I suspect you don’t need me to tell you that your nervousness is well-founded: the statistics on car accidents and phone use are incontrovertible. In 2015, approximately 3,477 people were killed, and 391,000 were injured, in car crashes caused by “distracted driving”.
So this should be a simple one. If a friend lit up a cigarette over your newborn, you would shriek at the friend to put it out. You wouldn’t hesitate to remind a driver to put on her seatbelt. But for some reason, casual phone use at the wheel is something that many of us either do ourselves, or tolerate when others do it, even though it is almost as dangerous as drinking and driving.
This reluctance is partly to do with sketchy enforcement. But it might also have to do with the relative newness of the technology and the delusion many of us have that when we’re on our phones, we control them rather than the other way round. It is universally understood that when you drink, you lose control, often while comically insisting you’re still capable; when you text or talk on the phone, by contrast, it is possible to persuade yourself that (a) you can break off at any minute, and that (b) you are not performance-impaired.
Experience tells us that neither of these things is true and yet we persist with the rationalizations: it’s just a two-minute call; I’m accustomed to multi-tasking; I’m really, really concentrating on the road. All of which is fine until another driver, also on his cellphone, behaves erratically in front of you and your delayed response time catastrophically alters the outcome.
When you are not the driver, these risks should strike you even more acutely. But this is where things get tricky. You either have a personality for admonishing people or you don’t, and your hesitation suggests you fall into the latter category. I understand; I feel the same way. The other day, I was in a taxi with someone who belongs, very emphatically, to a different personality type and every time the driver so much as glanced at his phone, she was banging on the screen yelling: “Guy! Hey, guy! Keep your eyes on the road.”
The appropriateness of addressing someone as “guy” in this context is debatable, but there’s no doubt that her impulse was correct, not least because there were three children in the back of the cab with us.

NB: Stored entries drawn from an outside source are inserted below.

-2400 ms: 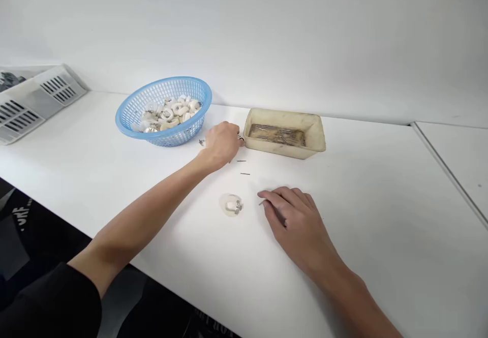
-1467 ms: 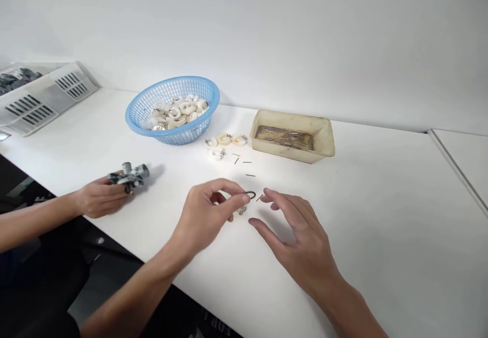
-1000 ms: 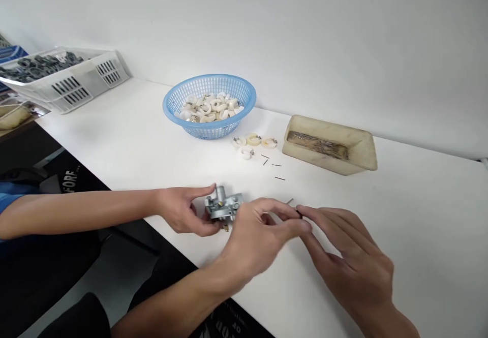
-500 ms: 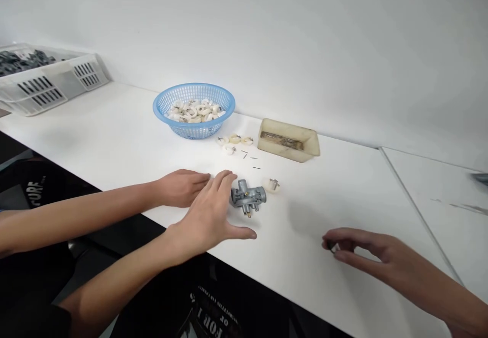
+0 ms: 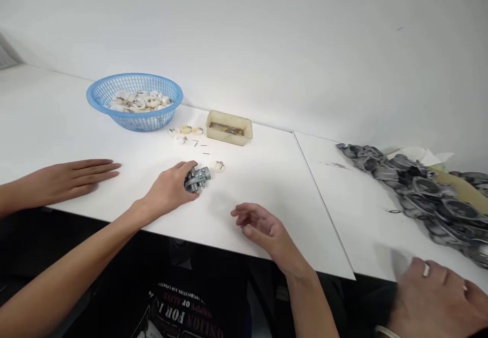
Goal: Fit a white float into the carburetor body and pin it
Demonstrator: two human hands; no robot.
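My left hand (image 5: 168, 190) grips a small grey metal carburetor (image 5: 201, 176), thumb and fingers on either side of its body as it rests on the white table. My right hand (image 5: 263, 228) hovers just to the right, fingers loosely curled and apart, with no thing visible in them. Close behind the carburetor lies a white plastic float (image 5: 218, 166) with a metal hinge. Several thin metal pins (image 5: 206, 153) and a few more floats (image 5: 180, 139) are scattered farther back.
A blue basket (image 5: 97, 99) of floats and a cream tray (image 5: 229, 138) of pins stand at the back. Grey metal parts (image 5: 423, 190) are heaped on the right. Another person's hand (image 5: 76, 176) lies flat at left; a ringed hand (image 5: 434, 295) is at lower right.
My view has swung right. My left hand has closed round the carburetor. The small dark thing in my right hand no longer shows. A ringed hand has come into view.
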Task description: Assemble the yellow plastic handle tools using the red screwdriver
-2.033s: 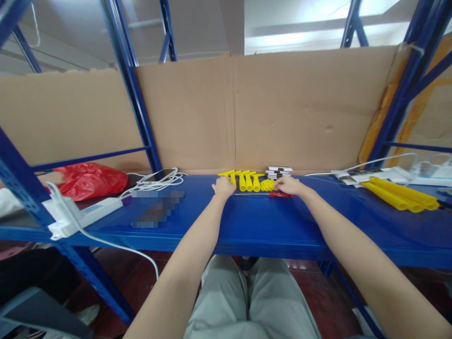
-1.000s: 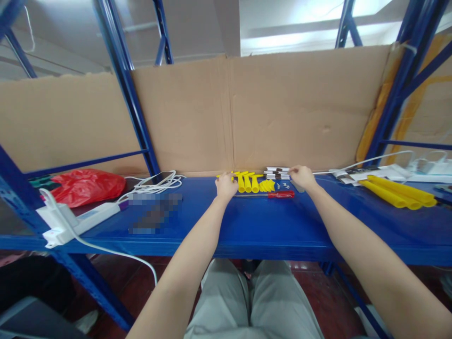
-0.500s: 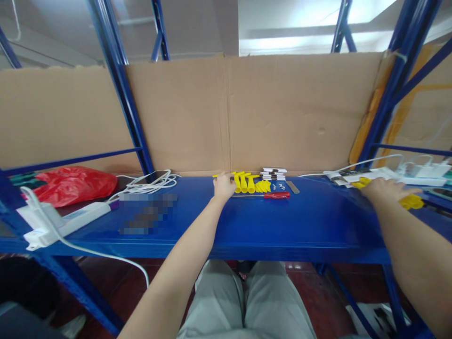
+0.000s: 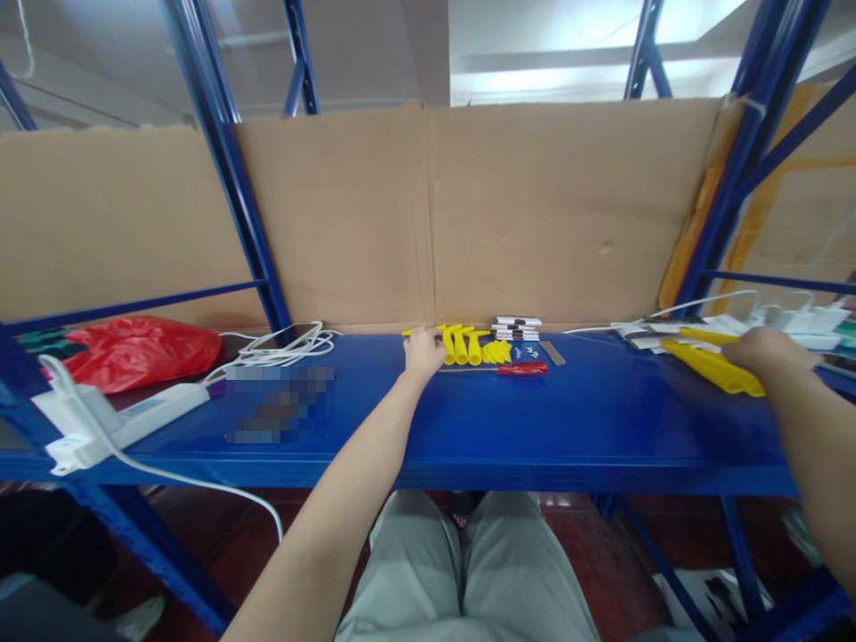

Two of them were mine, and yet my first thought was to rationalize my reluctance to say anything; we were travelling in early evening rush hour at a speed of about three miles per hour; I was holding my children on my lap very tightly (not recommended by car safety experts! Ever!); it was a very short trip. Meanwhile, I felt bad for this guy, driving a cab all day while angry passengers shouted at him from the back. My fear of social embarrassment, it turns out, is deeper than my concern for my children, which feels like a useful thing to find out.
I need to get over it. In a few years, fatalities caused by phone use at the wheel will almost certainly have reached a critical mass and universal laws will be introduced, whereupon breaking them will become more taboo. In the meantime, it might be useful to remember – although I concede it is hard – that social awkwardness can’t actually kill you. If necessary, do yourself down with a lot of self-effacing caveats about what a neurotic fuss-pot you are and would she mind awfully indulging you. But bottom line, tell your friend it’s not on.